> **Task brief**
Word for word, copy the lines beginning at the one with "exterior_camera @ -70" and ending at the last line below; pictures stay out.

Start of Block

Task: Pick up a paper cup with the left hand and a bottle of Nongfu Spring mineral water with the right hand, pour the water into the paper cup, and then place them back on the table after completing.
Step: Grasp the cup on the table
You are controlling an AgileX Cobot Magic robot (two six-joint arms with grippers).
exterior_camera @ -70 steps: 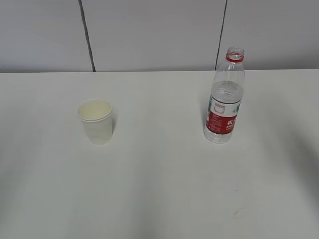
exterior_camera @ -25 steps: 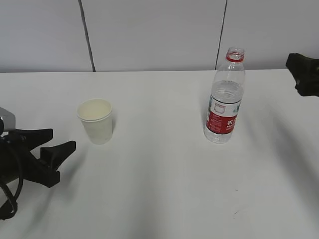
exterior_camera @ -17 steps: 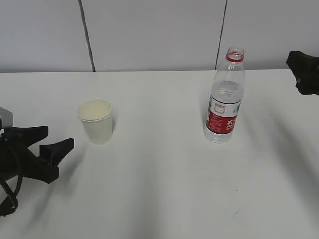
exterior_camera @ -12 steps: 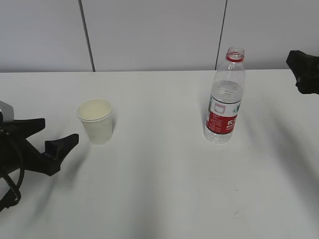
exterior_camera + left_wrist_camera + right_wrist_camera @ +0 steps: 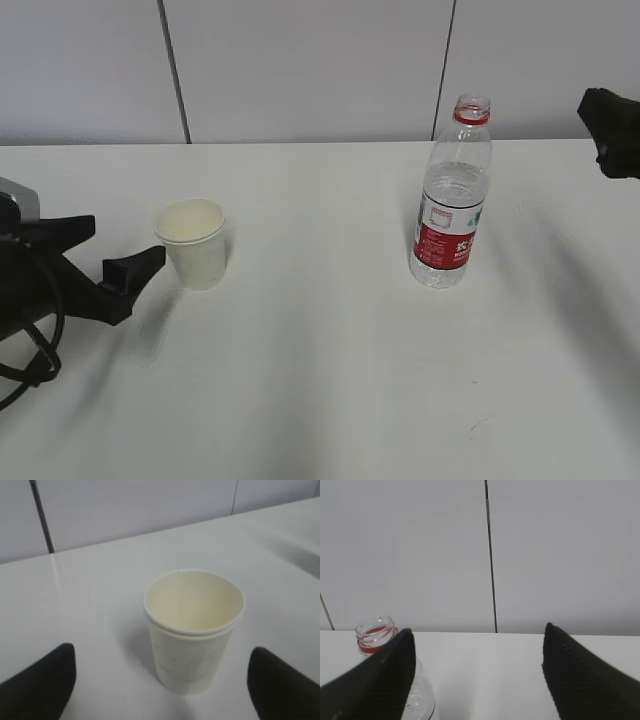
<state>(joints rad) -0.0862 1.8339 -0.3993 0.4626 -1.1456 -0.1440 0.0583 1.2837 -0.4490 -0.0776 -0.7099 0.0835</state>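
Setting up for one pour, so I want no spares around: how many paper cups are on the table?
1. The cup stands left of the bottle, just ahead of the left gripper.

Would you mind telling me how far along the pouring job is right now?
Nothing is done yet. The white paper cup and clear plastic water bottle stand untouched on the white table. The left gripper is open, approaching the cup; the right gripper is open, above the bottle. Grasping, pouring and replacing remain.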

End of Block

> **Response area**
exterior_camera @ -70 steps: 
exterior_camera @ -25 steps: 
exterior_camera @ -17 steps: 
exterior_camera @ -12 steps: 
exterior_camera + left_wrist_camera + right_wrist_camera @ +0 steps: 
<state>(joints rad) -0.0862 1.8339 -0.3993 0.4626 -1.1456 -0.1440 0.0583 1.2837 -0.4490 -0.0776 -0.7099 0.0835</state>
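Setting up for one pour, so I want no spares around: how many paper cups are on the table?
1. The cup stands left of the bottle, just ahead of the left gripper.

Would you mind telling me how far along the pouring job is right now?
Nothing is done yet. The white paper cup and clear plastic water bottle stand untouched on the white table. The left gripper is open, approaching the cup; the right gripper is open, above the bottle. Grasping, pouring and replacing remain.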

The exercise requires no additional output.